SUPPLIED DATA =
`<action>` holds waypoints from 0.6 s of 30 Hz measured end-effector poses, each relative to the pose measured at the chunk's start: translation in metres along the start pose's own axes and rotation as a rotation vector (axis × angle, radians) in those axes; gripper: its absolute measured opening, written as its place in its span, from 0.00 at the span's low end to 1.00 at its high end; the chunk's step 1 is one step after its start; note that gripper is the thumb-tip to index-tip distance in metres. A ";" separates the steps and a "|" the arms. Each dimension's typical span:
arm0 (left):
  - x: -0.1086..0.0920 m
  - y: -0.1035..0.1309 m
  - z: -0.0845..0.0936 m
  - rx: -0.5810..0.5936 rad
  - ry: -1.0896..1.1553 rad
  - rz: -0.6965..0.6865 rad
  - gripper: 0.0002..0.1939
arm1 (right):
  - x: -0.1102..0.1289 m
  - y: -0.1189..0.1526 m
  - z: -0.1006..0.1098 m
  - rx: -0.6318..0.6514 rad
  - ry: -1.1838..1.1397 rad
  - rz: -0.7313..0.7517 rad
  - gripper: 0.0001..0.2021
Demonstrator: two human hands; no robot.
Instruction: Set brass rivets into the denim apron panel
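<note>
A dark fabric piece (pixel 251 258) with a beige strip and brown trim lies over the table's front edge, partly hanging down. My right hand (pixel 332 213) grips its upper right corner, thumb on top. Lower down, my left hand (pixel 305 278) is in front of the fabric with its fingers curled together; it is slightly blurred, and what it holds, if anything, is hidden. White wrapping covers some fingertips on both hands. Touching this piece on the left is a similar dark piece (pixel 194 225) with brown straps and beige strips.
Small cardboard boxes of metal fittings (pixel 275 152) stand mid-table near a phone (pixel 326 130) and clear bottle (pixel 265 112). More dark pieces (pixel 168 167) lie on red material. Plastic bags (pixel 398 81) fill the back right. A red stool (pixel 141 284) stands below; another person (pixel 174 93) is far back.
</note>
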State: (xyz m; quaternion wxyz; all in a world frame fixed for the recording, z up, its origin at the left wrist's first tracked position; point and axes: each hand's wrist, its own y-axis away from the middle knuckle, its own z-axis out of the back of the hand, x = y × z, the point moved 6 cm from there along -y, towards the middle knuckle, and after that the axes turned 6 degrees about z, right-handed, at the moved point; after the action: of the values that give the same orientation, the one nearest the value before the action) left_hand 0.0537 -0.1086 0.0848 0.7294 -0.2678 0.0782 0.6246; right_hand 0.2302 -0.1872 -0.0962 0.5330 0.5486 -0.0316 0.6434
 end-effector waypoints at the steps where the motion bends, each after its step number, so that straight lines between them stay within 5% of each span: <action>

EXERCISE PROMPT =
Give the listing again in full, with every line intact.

RESULT FOR THIS TASK =
`<action>` holds waypoints from 0.6 s of 30 Hz measured end-effector poses, each relative to the pose measured at the chunk's start: translation in metres along the start pose's own axes and rotation as a rotation vector (axis × angle, radians) in those axes; gripper: its absolute measured opening, written as its place in its span, from 0.00 at the span's low end to 1.00 at its high end; the chunk's step 1 is one step after its start; note that gripper is the thumb-tip to index-tip distance in metres. A ";" separates the steps and a "|" the arms. Each dimension's typical span:
arm0 (left):
  - x: -0.1086..0.0920 m
  - y: -0.1035..0.1309 m
  - z: -0.0845..0.0936 m
  - rx: -0.5810..0.5936 rad
  - ry: -1.0896..1.1553 rad
  - rz: -0.6965..0.6865 rad
  - gripper: 0.0002..0.1939
arm1 (right):
  - x: -0.1102..0.1289 m
  - y: -0.1189..0.1526 m
  - z: -0.1006..0.1098 m
  - rx: -0.6318..0.6514 rad
  - ry: -1.1838..1.1397 rad
  - rz: -0.7313..0.7517 rad
  - gripper: 0.0001..0.2021
Demonstrator: two human hands; no robot.
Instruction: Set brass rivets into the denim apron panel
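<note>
A dark fabric piece (pixel 251 258) with a beige strip and brown trim lies over the table's front edge, partly hanging down. My right hand (pixel 332 213) grips its upper right corner, thumb on top. Lower down, my left hand (pixel 305 278) is in front of the fabric with its fingers curled together; it is slightly blurred, and what it holds, if anything, is hidden. White wrapping covers some fingertips on both hands. Touching this piece on the left is a similar dark piece (pixel 194 225) with brown straps and beige strips.
Small cardboard boxes of metal fittings (pixel 275 152) stand mid-table near a phone (pixel 326 130) and clear bottle (pixel 265 112). More dark pieces (pixel 168 167) lie on red material. Plastic bags (pixel 398 81) fill the back right. A red stool (pixel 141 284) stands below; another person (pixel 174 93) is far back.
</note>
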State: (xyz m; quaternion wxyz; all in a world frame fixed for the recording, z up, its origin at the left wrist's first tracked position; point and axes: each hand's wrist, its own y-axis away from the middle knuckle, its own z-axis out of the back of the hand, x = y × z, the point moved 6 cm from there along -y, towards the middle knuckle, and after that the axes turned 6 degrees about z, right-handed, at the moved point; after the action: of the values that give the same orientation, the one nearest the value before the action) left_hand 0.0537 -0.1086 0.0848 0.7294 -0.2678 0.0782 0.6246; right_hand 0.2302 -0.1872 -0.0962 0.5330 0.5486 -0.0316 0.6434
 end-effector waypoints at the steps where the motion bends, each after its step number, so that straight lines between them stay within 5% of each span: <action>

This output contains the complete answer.